◆ PROBLEM REQUIREMENTS: Please transcribe the listing below in full, exactly as written, leaving out its pictures.

◆ INFORMATION SUPPLIED:

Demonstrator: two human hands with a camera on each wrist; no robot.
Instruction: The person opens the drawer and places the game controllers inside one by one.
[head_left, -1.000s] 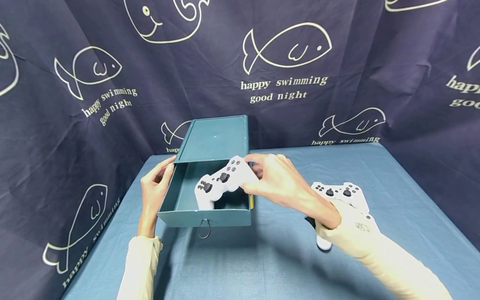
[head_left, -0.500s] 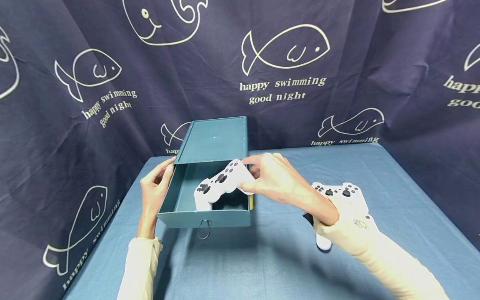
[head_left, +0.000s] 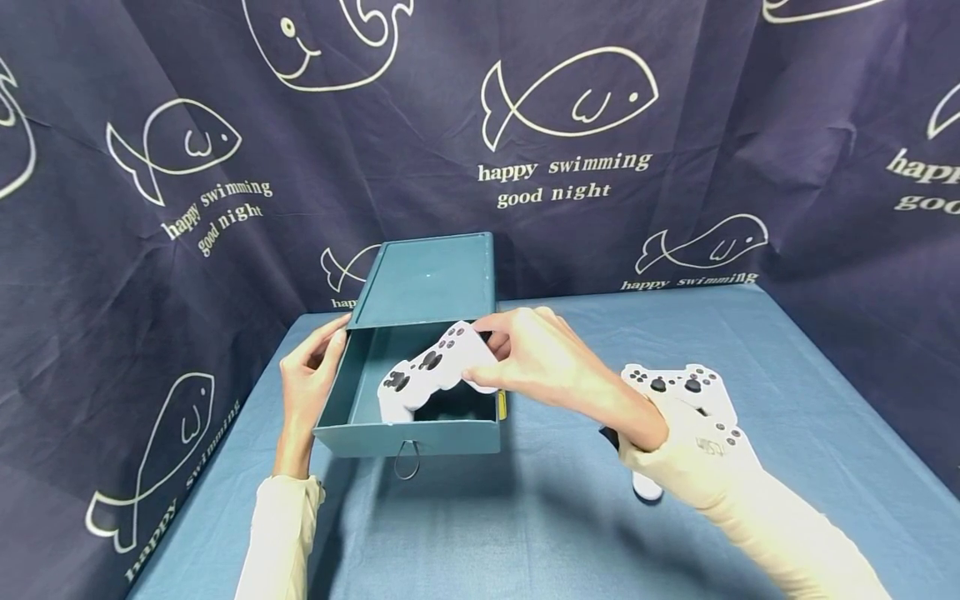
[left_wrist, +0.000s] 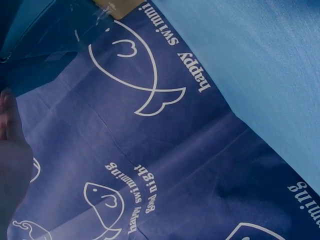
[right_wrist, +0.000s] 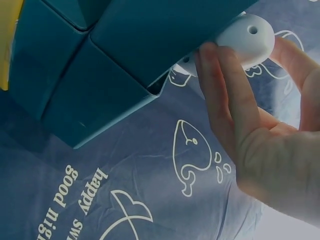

◆ RESULT OF THIS TASK:
Demonstrator: two human hands with a camera on each wrist; no robot.
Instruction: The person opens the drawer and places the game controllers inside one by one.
[head_left, -1.000s] 
[head_left, -0.500s] 
[head_left, +0.000s] 
[left_wrist, +0.000s] 
[right_wrist, +0.000s] 

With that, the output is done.